### Work required
Your task is to gather the lines below that hold the string "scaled".

- Opening Delimiter -

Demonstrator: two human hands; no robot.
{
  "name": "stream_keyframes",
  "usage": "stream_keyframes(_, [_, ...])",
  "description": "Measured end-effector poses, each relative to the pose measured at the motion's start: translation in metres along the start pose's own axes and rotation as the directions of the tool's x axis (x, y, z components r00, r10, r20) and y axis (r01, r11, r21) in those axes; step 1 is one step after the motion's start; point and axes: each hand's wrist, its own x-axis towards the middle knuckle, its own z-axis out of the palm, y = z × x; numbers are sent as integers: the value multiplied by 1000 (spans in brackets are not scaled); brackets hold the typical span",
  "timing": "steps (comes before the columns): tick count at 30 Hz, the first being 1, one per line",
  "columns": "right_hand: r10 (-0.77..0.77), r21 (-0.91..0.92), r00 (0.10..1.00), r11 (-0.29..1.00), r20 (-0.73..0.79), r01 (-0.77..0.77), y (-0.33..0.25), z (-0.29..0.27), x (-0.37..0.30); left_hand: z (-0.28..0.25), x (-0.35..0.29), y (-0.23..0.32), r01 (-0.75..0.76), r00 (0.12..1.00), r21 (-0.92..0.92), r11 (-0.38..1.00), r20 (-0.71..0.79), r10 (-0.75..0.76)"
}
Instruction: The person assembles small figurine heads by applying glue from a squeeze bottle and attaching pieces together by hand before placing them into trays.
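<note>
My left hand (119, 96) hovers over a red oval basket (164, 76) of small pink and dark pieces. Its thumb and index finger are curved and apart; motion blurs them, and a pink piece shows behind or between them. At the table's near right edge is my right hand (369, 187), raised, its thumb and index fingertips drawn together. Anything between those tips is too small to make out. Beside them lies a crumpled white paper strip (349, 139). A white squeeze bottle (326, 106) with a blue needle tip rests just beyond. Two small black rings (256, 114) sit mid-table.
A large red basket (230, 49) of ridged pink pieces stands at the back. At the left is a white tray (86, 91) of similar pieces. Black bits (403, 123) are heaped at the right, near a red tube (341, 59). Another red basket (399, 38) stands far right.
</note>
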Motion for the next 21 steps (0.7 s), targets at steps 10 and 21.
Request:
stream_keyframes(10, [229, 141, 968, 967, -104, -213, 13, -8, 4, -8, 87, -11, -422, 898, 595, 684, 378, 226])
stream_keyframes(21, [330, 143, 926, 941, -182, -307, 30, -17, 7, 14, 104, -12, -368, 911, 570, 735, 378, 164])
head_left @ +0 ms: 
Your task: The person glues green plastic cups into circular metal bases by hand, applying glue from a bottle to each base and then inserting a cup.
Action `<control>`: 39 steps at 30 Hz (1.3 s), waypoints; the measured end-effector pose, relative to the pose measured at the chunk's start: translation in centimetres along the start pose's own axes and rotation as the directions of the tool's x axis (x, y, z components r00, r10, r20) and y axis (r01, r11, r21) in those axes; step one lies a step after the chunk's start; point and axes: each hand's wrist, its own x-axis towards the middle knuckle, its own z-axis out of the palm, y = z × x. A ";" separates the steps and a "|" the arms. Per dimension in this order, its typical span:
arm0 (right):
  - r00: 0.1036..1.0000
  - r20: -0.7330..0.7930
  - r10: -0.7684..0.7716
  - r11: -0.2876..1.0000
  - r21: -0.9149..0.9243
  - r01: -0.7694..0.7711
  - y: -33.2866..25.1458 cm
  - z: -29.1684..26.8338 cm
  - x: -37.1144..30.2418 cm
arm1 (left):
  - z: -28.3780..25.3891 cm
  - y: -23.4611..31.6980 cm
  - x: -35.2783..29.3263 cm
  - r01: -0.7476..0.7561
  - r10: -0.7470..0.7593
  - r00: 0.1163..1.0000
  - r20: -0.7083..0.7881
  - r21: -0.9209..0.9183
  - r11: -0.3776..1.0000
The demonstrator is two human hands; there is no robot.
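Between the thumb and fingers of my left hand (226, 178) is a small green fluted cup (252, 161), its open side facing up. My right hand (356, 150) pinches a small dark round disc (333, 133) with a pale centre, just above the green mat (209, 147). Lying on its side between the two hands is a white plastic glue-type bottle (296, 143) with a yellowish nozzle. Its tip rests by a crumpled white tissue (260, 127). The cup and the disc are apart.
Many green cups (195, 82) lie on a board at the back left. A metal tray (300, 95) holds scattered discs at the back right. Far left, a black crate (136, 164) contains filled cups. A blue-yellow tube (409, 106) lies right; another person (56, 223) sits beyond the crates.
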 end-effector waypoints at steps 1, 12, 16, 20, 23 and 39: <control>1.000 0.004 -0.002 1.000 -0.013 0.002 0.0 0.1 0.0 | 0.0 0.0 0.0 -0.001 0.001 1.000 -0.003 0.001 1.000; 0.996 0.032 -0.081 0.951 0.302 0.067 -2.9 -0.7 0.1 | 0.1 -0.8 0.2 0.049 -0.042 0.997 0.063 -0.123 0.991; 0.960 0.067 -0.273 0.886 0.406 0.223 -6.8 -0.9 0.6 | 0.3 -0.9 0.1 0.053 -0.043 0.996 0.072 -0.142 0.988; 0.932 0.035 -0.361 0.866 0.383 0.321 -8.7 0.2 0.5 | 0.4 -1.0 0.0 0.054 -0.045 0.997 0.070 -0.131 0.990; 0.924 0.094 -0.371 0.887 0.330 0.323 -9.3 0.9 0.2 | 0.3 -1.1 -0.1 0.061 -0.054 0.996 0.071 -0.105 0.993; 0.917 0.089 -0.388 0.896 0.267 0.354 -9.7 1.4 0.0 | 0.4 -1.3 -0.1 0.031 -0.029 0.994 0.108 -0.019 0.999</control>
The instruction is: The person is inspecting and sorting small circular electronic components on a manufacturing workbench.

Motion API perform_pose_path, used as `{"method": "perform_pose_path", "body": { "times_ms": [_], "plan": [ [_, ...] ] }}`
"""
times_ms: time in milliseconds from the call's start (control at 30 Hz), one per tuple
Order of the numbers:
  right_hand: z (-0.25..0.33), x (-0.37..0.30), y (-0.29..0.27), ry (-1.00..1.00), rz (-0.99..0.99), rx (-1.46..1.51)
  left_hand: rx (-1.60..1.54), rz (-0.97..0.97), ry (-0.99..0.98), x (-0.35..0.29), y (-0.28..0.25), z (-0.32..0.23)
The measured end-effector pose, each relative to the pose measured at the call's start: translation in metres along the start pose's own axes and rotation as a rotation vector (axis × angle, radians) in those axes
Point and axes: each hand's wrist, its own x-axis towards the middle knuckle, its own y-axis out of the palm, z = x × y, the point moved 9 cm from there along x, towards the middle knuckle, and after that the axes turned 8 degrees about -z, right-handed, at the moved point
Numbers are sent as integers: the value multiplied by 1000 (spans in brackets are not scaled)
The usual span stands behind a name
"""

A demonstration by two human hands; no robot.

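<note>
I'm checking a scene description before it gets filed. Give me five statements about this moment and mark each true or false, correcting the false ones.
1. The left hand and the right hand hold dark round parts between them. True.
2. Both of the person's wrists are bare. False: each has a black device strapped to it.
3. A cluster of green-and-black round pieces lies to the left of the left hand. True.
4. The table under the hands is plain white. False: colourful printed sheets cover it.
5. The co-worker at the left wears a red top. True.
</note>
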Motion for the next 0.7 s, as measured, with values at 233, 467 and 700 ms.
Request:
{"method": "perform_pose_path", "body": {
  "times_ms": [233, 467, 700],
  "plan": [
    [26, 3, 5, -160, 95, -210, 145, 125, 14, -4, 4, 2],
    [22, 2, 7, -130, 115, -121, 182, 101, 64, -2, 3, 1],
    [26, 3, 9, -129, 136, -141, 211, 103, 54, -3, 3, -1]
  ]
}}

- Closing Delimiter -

### Problem solution
  "description": "Measured end-effector poses, each relative to the pose measured at the motion's start: translation in metres along the start pose's own axes and rotation as the directions of the tool's x axis (x, y, z components r00, r10, r20) and y axis (r01, r11, r21) in those axes; step 1 is one step after the motion's start; point and axes: each hand's wrist, its own x-axis towards the middle knuckle, its own z-axis out of the palm, y = z × x; numbers are sent as integers: the value multiplied by 1000 (spans in brackets are not scaled); brackets hold the typical span",
Numbers are sent as integers: the value multiplied by 1000 (spans in brackets are not scaled)

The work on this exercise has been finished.